__What the task asks__: Please give the whole listing again exactly, without any of its pictures.

== == ==

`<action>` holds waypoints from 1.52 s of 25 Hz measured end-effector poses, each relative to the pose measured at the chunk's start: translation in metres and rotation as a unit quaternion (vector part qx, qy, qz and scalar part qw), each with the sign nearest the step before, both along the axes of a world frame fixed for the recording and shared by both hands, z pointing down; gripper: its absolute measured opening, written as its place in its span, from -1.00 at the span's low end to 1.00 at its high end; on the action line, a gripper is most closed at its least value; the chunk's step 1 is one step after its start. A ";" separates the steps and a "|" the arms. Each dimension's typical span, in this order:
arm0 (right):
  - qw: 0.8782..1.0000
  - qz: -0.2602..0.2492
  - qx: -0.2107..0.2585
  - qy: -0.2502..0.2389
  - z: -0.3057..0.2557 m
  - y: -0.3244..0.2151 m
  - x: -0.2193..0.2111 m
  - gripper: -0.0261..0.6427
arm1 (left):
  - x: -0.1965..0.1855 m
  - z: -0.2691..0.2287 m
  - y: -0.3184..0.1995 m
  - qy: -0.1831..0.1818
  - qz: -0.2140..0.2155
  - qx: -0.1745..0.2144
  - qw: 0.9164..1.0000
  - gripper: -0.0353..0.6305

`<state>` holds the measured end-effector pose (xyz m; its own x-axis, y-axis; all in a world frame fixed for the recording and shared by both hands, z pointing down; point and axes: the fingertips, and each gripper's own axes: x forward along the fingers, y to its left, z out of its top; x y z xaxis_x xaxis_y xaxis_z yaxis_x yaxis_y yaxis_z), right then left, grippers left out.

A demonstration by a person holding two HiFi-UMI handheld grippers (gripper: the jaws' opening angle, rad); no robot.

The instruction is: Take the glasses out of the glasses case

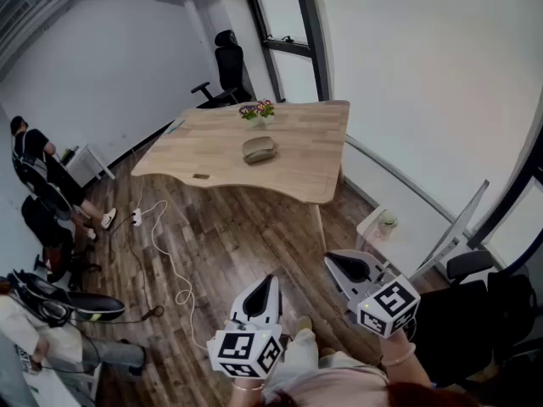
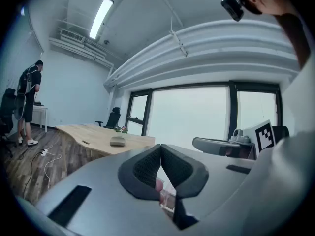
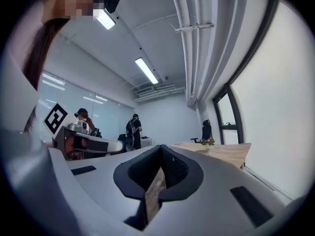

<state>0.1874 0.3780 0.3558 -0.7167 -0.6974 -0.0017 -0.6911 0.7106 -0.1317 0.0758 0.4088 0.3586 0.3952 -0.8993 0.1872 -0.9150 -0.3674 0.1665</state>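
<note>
No legible text, brand, number or sign in any view. Only print is the black-and-white square markers: on the left gripper [image 1: 270,281], they sit on the left marker cube [image 1: 246,352] at its rear end, behind the jaws. Same on the right gripper [image 1: 333,259], right marker cube [image 1: 389,305]. Coded blocks only, no letters or digits.
</note>
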 end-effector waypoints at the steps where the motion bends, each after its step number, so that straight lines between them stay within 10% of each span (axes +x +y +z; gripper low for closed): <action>1: 1.000 0.001 0.004 -0.004 -0.001 -0.001 0.000 -0.92 | 0.000 0.000 0.000 0.000 0.001 0.000 1.000 -0.89; 38: 0.999 0.030 0.021 0.001 0.025 -0.150 -0.077 -0.92 | -0.077 0.035 -0.151 0.033 0.022 -0.006 0.999 -0.89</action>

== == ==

__Result below__:
`<action>` holds waypoints from 1.52 s of 25 Hz measured end-effector poses, each relative to the pose measured at the chunk's start: translation in metres and rotation as a unit quaternion (vector part qx, qy, qz and scalar part qw), each with the sign nearest the step before, both along the axes of a world frame fixed for the recording and shared by both hands, z pointing down; gripper: its absolute measured opening, written as its place in its span, from -1.00 at the span's low end to 1.00 at its high end; on the action line, a gripper is most closed at its least value; the chunk's step 1 is one step after its start. A ";" separates the steps and a "|" the arms. Each dimension's typical span, in this order:
arm0 (right):
  - qw: 0.8782..1.0000
  - qz: -0.2602..0.2492
  - qx: -0.2107..0.2585
  - qy: -0.2502..0.2389
  - z: -0.3057..0.2557 m
  - y: -0.3244..0.2151 m
  - x: -0.2193..0.2111 m
  - gripper: -0.0261..0.6427
arm1 (left):
  - x: -0.1965..0.1855 m
  - z: -0.2691..0.2287 m
  - y: -0.3184..0.1995 m
  - qy: -0.1831..0.1818
  - qz: -0.2140..0.2155
  - qx: -0.1745..0.2144
  - qw: 0.9164..1.0000
  - gripper: -0.0353..0.6305

`<state>` holds the measured end-effector pose (xyz m; its own x-axis, y-axis; all in a world frame fixed for the recording and shared by both hands, z pointing down; point and axes: the fingertips, and each gripper's own axes: x forward along the fingers, y to its left, z out of its top; x y z xaxis_x xaxis_y xaxis_z yaxis_x yaxis_y yaxis_z), right then left, grippers left out.

A demonstration by a person holding two HiFi-UMI handheld grippers (gripper: the jaws' opening angle, rad); no robot.

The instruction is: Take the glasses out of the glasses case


<state>0.1874 0.3780 0.3558 -0.7167 -0.6974 -0.0017 -0.6911 0.7106 -0.1317 0.0758 0.4088 0.3586 0.3952 -0.8993 0.1872 -0.9150 -0.3674 0.1665</state>
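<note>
No legible text, brand, number or sign in any view. Only print is the black-and-white square markers: on the left gripper [image 1: 270,281], they sit on the left marker cube [image 1: 246,352] at its rear end, behind the jaws. Same on the right gripper [image 1: 333,259], right marker cube [image 1: 389,305]. Coded blocks only, no letters or digits.
</note>
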 end-effector waypoints at the steps where the motion bends, each after its step number, so that straight lines between them stay within 10% of each span (axes +x +y +z; gripper low for closed): <action>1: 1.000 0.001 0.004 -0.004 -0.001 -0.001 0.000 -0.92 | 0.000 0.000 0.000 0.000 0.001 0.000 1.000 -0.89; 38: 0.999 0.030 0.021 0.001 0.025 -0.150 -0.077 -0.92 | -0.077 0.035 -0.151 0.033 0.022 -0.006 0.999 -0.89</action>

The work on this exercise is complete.